Jeremy Francis John Bowen (born 6 February 1960) is a Welsh journalist and television presenter. 

He was the BBC's Middle East correspondent based in Jerusalem between 1995 and 2000 and the BBC Middle East editor from 2005 to 2022, before being appointed the International Editor of BBC News in August 2022.

Background
Jeremy Francis John Bowen was born on 6 February 1960 in Cardiff. He was educated at De La Salle School, Rumney, Cardiff High School, University College London (BA History) and the Paul H. Nitze School of Advanced International Studies at Johns Hopkins University in Washington, DC. His father Gareth reported on the 1966 Aberfan coal slurry disaster for the BBC, and became editor of news at Radio Wales.

Career
He joined the BBC in 1984 and has been a war correspondent for much of his career, starting with El Salvador in 1989. He has reported from more than 70 countries,  predominantly in the Middle East and in the Balkans. He reported from Bosnia-Herzegovina during the Bosnian War there, and from Kosovo during the 1999 conflict, during which he was robbed at gunpoint by bandits.

Bowen has been under fire on assignment a number of times.
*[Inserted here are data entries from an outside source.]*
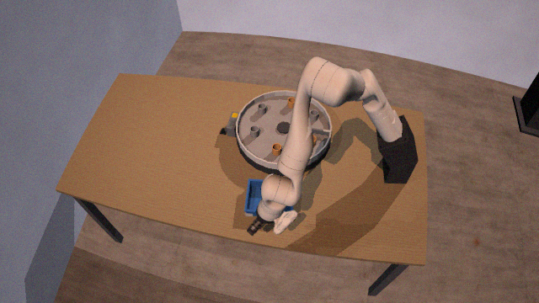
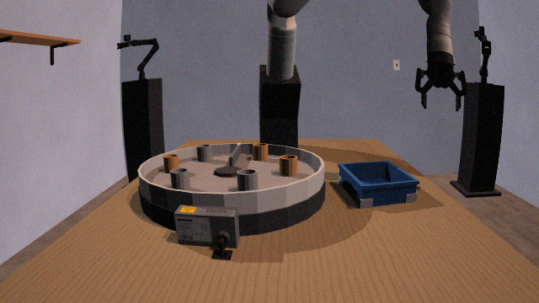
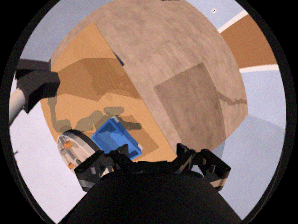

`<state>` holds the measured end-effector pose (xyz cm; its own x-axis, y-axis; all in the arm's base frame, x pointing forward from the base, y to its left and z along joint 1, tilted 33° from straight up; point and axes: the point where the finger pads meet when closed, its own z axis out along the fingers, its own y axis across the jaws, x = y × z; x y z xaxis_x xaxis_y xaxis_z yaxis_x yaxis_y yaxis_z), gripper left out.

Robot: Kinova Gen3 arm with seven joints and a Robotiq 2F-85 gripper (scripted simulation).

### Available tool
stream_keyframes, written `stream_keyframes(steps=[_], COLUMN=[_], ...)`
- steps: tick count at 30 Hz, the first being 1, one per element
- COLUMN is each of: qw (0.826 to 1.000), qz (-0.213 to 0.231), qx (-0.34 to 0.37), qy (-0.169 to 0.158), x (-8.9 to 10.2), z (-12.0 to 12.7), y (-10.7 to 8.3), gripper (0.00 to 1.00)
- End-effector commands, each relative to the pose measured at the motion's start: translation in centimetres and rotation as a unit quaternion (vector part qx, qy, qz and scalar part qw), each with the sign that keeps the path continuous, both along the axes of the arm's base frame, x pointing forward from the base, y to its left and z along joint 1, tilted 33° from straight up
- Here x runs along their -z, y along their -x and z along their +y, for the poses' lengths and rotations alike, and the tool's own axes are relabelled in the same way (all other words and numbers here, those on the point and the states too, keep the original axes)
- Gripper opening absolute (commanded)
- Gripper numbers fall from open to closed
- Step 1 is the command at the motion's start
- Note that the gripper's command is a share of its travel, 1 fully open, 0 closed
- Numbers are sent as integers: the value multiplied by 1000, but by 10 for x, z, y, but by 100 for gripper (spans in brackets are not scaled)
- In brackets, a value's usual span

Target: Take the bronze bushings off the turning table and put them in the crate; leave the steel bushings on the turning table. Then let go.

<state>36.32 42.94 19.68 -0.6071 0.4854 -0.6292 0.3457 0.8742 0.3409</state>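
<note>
The round grey turning table holds three bronze bushings and three steel bushings, all upright. The blue crate stands on the table top beside it and looks empty. My gripper is open and empty, high in the air above and beyond the crate. In the top view the gripper shows past the crate, near the table's front edge. The wrist view shows the crate far below.
A grey control box with a yellow label sits against the turning table's rim. My arm's base stands on a black pedestal behind the turning table. Dark pillars stand on the floor around the table.
</note>
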Motion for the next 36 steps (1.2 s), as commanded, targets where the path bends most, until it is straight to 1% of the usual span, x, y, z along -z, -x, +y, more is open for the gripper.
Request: stream_keyframes(steps=[1,17,22,34,36], qw=[1000,1000,1000,1000,1000], qz=[0,0,0,0,0], qx=[0,0,0,0,0], qy=[-1,-1,-1,-1,0], x=[-1,-1,-22,-22,-30], z=[0,0,-53,-53,-75], y=[0,0,9,9,12], gripper=[100,100,100,100,100])
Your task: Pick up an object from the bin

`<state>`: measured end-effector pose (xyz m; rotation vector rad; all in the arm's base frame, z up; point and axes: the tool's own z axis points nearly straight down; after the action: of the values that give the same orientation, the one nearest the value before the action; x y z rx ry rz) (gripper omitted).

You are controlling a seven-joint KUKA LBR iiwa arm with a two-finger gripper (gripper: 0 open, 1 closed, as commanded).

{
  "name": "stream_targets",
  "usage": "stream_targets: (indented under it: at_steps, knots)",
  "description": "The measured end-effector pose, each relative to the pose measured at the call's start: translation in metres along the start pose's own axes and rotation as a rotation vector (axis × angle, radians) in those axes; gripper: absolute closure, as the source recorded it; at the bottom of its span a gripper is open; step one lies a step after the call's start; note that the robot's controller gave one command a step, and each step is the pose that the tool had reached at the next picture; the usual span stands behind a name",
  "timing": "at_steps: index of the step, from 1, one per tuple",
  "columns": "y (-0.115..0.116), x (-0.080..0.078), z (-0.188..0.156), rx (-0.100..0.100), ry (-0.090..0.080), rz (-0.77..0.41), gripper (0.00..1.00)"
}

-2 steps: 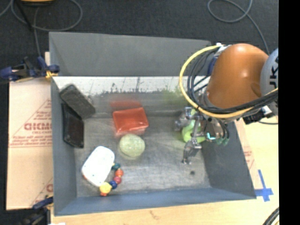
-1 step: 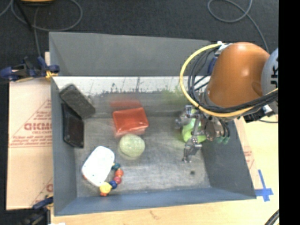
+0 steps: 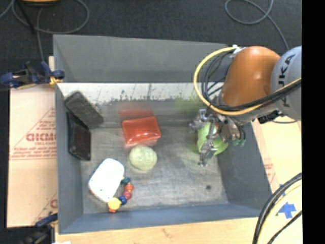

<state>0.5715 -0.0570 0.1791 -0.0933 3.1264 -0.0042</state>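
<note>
- Camera view — the arm is reaching into the grey metal bin from the right, its orange cover and looping cables hanging over the bin's right half.
- The pincer is sitting near the right wall, about midway between the far wall and the near wall.
- It is clenching a bright green thing: one metal finger is showing at the thing's far side and the other at its near side, with the green surface between them.
- A small part of the same green is peeking out on the right of the wrist; whether the thing is resting on the floor or hanging above it, I cannot tell.
- A red block is lying near the middle of the bin, well apart from the pincer.
- A pale green round thing is lying just beside the block, on its near side.
- A white rounded thing is resting in the near left part, with a string of coloured beads touching its right edge.
- A flat black slab is lying along the left wall — and a dark grey block is sitting in the far left corner, just beside it.
</note>
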Motion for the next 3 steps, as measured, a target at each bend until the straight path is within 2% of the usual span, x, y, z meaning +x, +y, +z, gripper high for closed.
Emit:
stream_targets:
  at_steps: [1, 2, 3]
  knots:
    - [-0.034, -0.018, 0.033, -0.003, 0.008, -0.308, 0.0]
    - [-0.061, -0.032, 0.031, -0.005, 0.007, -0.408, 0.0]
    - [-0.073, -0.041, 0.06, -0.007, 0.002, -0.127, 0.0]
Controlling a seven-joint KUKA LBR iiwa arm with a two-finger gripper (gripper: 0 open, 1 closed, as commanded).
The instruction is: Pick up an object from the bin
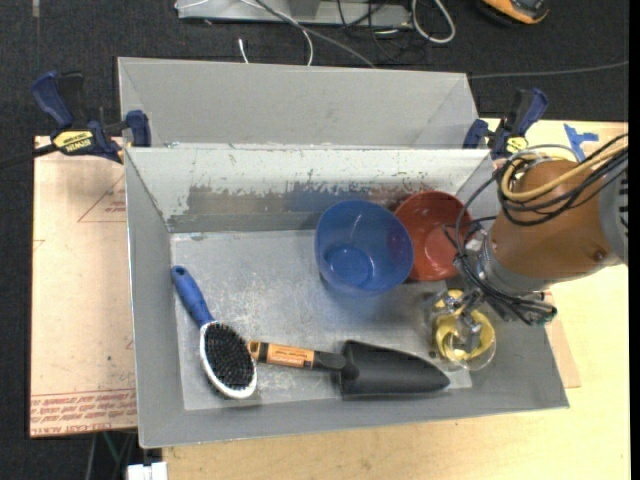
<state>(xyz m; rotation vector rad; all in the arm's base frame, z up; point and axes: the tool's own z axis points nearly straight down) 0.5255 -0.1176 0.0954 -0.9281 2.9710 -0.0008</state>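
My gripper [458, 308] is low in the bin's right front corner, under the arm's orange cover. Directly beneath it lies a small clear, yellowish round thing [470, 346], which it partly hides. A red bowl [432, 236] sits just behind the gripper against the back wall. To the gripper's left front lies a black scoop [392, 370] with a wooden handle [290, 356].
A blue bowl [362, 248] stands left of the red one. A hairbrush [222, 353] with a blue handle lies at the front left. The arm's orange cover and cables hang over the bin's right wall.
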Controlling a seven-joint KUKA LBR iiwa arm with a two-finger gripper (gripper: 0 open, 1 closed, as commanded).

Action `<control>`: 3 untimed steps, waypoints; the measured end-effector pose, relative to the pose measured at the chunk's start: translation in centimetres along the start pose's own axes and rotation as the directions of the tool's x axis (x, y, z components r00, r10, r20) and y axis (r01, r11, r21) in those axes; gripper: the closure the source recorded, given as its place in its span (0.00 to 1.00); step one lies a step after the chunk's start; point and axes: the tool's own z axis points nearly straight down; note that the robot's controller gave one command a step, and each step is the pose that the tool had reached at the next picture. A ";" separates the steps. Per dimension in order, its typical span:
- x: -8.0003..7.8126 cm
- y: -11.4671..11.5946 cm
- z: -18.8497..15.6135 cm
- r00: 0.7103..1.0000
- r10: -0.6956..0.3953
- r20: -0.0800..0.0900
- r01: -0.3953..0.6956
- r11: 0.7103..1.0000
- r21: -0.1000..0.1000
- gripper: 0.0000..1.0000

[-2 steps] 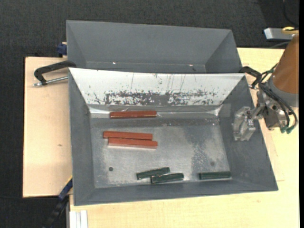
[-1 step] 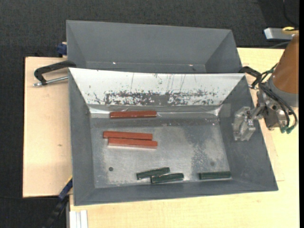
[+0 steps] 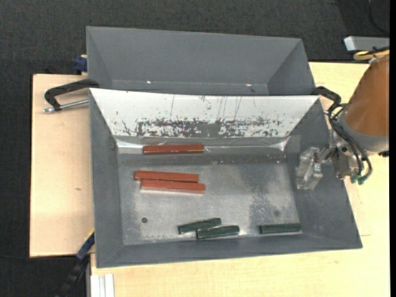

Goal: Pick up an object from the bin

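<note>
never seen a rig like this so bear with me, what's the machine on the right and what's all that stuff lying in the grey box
One camera looks down, slightly from one side, into a grey metal bin. The machine on the right is a robot arm. Its gripper, the part that grabs, hangs over bare floor at the bin's right side. Its job is to pick something out. One red-brown bar lies by the back wall, a pair of red-brown bars lies left of the middle, and three dark green bars lie along the front. I see nothing held.
</note>
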 end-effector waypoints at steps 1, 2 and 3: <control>1.8 0.5 4.5 1.000 0.007 -0.010 -0.007 1.000 -0.001 1.00; 1.9 0.8 6.0 1.000 -0.003 -0.011 0.003 1.000 -0.002 1.00; 2.9 6.1 5.3 1.000 -0.014 -0.011 0.014 1.000 -0.001 1.00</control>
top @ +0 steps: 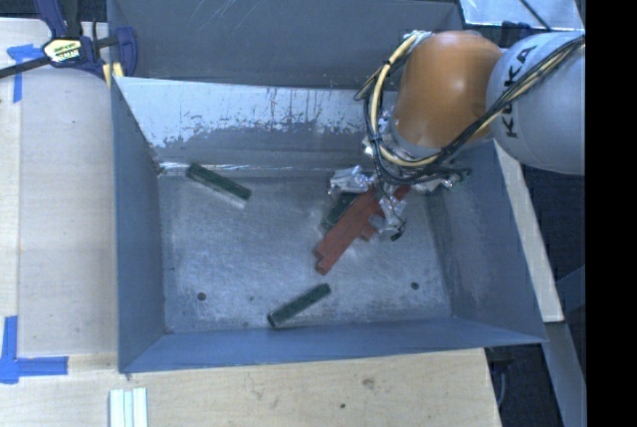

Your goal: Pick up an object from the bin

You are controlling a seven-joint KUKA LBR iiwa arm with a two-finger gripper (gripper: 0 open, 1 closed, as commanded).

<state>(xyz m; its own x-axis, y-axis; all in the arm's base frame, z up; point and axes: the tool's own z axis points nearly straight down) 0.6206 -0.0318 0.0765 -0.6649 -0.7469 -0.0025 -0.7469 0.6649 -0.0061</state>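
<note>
Supervisor: Status on the end effector, please?

Operator: On my screen the end effector (376, 201) sits low in the right half of the grey metal bin (139, 246), under the arm's orange dome cover (443, 92). I cannot tell whether it is spread or pressed together.

Supervisor: And the thing nearest to it?

Operator: I see a reddish-brown flat bar (341, 238) slanting across the middle of the bin. Its upper end runs right up to the end effector and its lower end points toward the near left. Whether it is pinched there I cannot say. A dark green piece (341, 208) shows just beside that upper end, partly hidden.

Supervisor: Anything else in there?

Operator: I count two more. One dark green flat stick (219, 182) lies near the far wall on the left, and a second dark green stick (299, 306) lies by the near wall. Both are well apart from the end effector.
</note>
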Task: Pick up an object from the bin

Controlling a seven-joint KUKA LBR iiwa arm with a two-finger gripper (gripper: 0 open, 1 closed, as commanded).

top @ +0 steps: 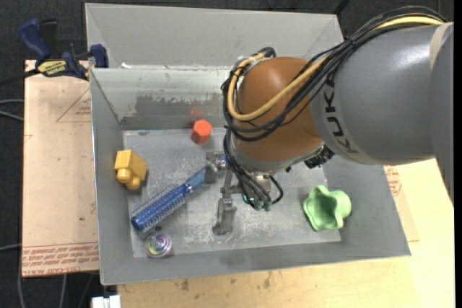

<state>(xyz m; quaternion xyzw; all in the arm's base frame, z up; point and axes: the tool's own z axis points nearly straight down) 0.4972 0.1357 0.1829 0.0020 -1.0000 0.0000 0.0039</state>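
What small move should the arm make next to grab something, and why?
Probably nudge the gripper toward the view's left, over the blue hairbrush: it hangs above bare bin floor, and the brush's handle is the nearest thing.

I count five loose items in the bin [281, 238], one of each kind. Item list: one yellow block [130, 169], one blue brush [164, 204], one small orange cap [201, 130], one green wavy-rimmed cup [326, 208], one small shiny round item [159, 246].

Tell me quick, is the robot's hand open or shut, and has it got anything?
Hand: cannot be told, open or shut. It hangs beside the handle end of the blue hairbrush, low over the bin floor.
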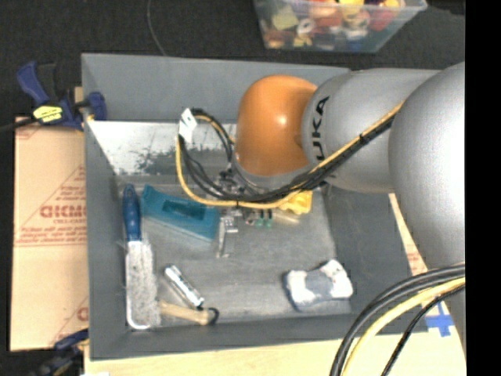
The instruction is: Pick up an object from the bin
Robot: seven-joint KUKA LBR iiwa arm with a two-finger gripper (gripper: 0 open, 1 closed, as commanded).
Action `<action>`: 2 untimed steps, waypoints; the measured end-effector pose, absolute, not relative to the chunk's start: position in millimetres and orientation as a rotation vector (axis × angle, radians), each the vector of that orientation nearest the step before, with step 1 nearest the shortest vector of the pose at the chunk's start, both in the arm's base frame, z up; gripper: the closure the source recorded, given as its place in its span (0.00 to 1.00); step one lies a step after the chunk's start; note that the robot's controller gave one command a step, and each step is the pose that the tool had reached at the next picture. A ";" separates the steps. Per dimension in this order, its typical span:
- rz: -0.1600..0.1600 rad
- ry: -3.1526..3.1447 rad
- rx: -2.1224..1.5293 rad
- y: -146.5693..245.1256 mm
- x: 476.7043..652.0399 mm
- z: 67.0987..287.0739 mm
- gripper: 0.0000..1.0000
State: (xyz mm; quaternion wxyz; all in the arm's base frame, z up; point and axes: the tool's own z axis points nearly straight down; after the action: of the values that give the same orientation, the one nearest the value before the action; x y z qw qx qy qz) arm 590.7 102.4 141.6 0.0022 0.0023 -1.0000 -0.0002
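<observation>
My gripper [225, 241] hangs below the orange cover, near the middle of the bin and low over the floor. Its tip is just right of a teal plastic block [182, 215], which lies flat towards the back left. It seems close to the block's right end, but I cannot tell whether they touch. A yellow object [298, 203] sits just right of the gripper, partly hidden under the arm. A small white and black tube [183, 286] lies in front and to the left of the gripper.
A long brush with a blue handle [135, 266] lies along the left wall. A wooden-handled tool [185, 313] rests at the front left. A crumpled grey and white cloth [318, 283] sits front right. The arm and its cables cover the back right.
</observation>
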 end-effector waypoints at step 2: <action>-0.004 -3.146 -0.027 159.5 647.6 71.0 0.00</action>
State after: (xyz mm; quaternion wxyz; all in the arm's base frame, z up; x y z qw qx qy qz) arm 647.6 159.5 71.0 -0.0023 -0.0087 -1.0000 -0.0014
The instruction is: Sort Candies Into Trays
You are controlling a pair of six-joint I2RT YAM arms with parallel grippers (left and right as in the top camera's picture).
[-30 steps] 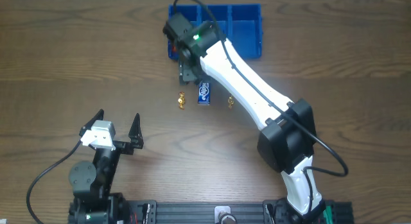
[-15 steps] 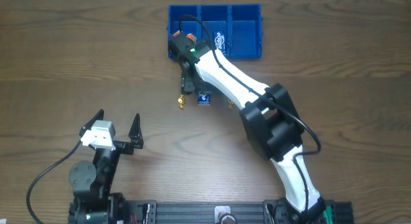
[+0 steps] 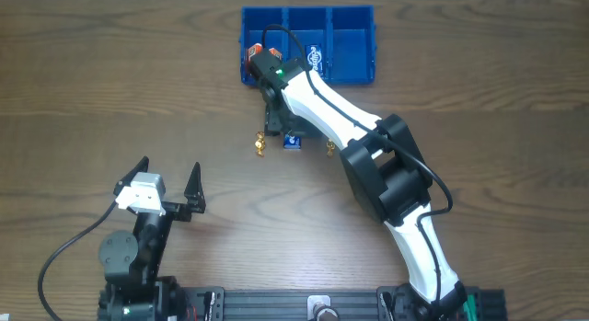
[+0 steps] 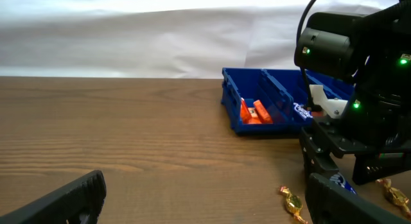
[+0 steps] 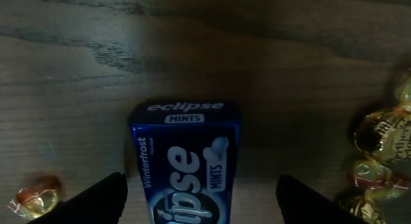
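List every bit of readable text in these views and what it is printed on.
"eclipse", small, on the blue mint box
"MINTS", under it, same box
"Winterfrost", along the box's edge
"MINTS", beside the large logo, which the frame cuts off
Gold candy wrappers: print blurred, unreadable
Packet in the blue tray: too small

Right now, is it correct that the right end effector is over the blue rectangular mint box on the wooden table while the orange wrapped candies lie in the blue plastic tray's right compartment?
Not quite. The top view shows the orange wrapped candies in the left compartment of the blue plastic tray. The right end effector is over the blue rectangular mint box on the wooden table.
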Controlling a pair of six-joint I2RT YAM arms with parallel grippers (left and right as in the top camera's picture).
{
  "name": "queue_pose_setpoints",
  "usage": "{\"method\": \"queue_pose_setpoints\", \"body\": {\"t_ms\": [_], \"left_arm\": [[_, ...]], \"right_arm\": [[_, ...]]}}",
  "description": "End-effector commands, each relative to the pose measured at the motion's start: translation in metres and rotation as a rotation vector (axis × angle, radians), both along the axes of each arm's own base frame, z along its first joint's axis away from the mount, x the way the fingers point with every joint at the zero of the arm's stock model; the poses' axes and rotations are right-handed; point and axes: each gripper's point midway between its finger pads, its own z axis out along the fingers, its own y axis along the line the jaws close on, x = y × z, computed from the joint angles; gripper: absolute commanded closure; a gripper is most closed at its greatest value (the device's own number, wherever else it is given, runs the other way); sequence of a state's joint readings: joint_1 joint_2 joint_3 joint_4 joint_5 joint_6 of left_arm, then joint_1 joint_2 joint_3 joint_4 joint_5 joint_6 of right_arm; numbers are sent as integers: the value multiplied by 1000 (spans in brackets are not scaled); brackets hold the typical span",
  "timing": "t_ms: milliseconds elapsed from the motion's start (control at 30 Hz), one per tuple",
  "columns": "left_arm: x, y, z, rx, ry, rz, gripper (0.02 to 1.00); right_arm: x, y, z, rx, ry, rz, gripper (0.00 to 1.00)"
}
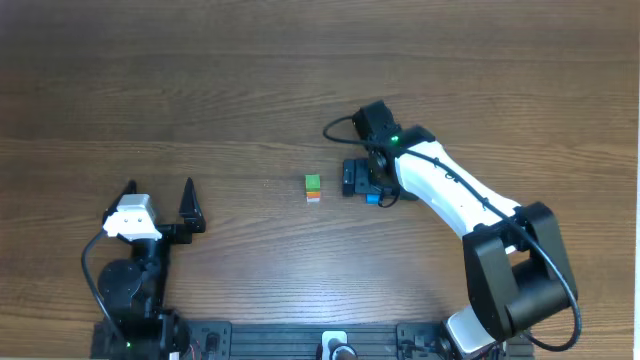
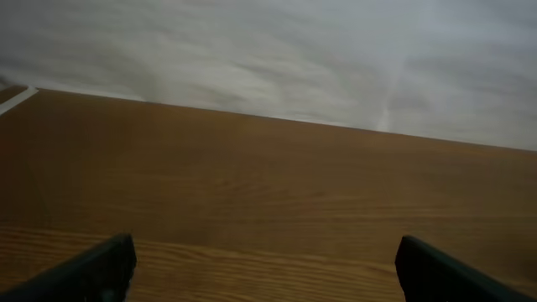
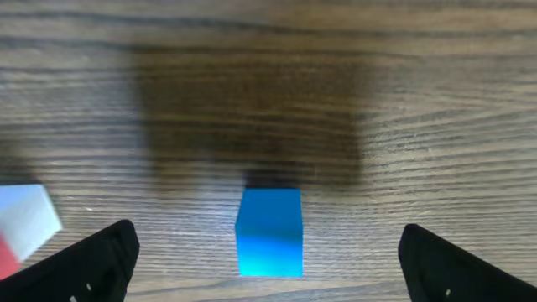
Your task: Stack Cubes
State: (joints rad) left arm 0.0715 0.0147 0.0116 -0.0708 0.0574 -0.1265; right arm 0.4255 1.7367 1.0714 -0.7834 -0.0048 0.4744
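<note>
**A:** Hands first, from the left: how do they stand?

**B:** The left hand [image 1: 160, 192] rests by the bench's [image 1: 300, 60] near left corner, fingers wide apart, holding nothing. Toward the middle of the bench stands the stack [image 1: 313, 189], with the green cube [image 1: 313, 182] on top. Just right of it the blue cube [image 1: 372, 198] lies flat on the wood. The right hand [image 1: 362, 183] is over it, fingers apart on either side and not touching it.

**A:** So the step in hand is the pick?

**B:** I judge so. The hand should come straight down with the cube centred, close on two opposite flat faces, and lift well clear before crossing. The stack is near enough to be knocked.

**A:** What does each view add?

**B:** The right wrist view gives the gap on both sides of the cube, its faces roughly square to the fingers, and a white-and-red block [image 3: 25, 222] close by. From above the hand hides much of that. The top view gives the green top and the spacing from cube to stack.
</note>
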Motion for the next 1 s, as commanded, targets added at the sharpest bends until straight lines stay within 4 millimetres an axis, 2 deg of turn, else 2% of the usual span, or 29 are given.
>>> {"method": "queue_pose_setpoints", "body": {"t_ms": [33, 400, 500, 800, 1000], "left_arm": [[0, -1, -1, 6, -1, -9, 18], [0, -1, -1, 6, -2, -9, 20], [0, -1, -1, 6, -1, -9, 18], [0, -1, -1, 6, -2, -9, 20], [0, -1, -1, 6, -1, -9, 18]], "right_arm": [[-8, 0, -8, -8, 14, 38, 36], [-10, 2, -23, -23, 23, 75, 80], [-11, 1, -27, -36, 31, 75, 152], [-11, 2, -28, -35, 31, 78, 478], [-11, 2, -28, -35, 31, 78, 584]]}}
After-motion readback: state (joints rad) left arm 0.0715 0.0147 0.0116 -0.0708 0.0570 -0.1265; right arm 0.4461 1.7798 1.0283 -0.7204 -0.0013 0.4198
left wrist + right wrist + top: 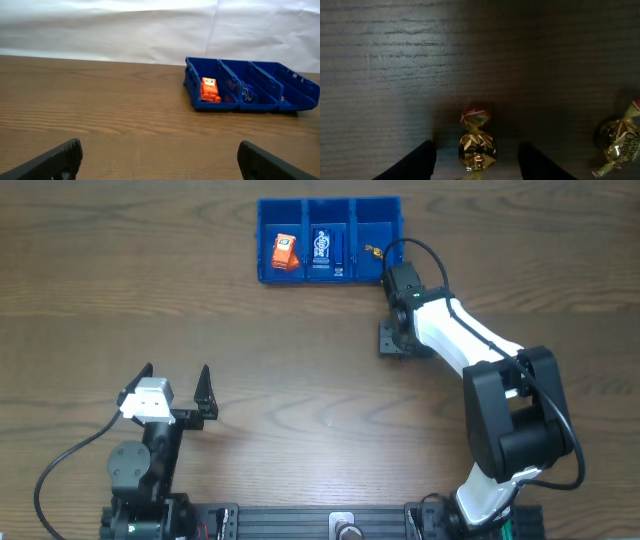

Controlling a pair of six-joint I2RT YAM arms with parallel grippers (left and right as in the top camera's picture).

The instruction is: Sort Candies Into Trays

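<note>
Between tips of my right pincer (477,164): gold foil candy (477,150), twisted ends, on grainy wood (395,75); tips spread, flanking it.
My left pincer (176,375): spread wide, lower left.
Blue plastic tray (300,278): upper centre, three bins.

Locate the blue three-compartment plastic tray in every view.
Top view: the blue three-compartment plastic tray sits at top centre of the picture.
Left wrist view: the tray stands across the wooden table, beyond the open left pincer.
Right wrist view: faces tabletop and a gold foil-wrapped candy instead.
Shared landmark: the orange candy packet in the tray's end compartment.
</note>
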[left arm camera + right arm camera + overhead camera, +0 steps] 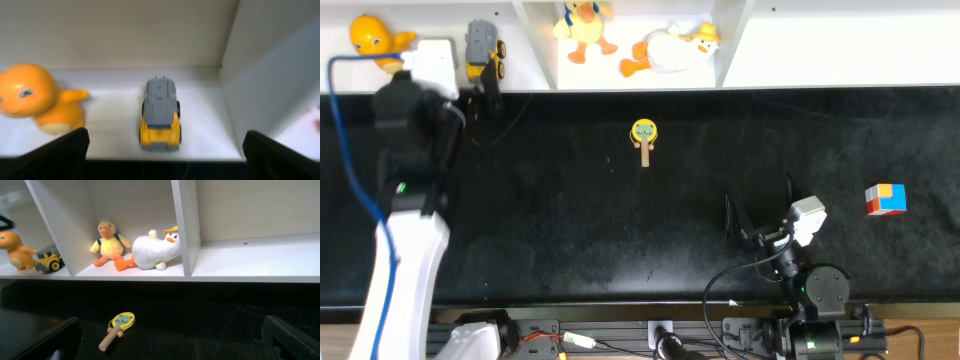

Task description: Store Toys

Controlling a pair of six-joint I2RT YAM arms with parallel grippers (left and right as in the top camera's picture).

In what he was later to describe as the pivotal moment of his life, a colleague and friend was killed on 23 May 2000 in Lebanon. This took place while Bowen was covering the Israel Defense Forces' (IDF) pullout from Lebanon: Bowen's car came under tank fire from the IDF and his "fixer" and driver was killed.

Bowen and his cameraman escaped, but Bowen suffered post traumatic stress disorder and retreated from the frontline, moving to work in the studio as a presenter,  hosting the daily news and entertainment morning show Breakfast with Sophie Raworth between 2000 and 2002. He was also a guest host on the satirical panel game Have I Got News for You, and presented the BBC's 2001 three-part series Son of God, an investigation into the life of Jesus. He also presented Moses in 2002, a similar documentary that chronicled the life of Moses.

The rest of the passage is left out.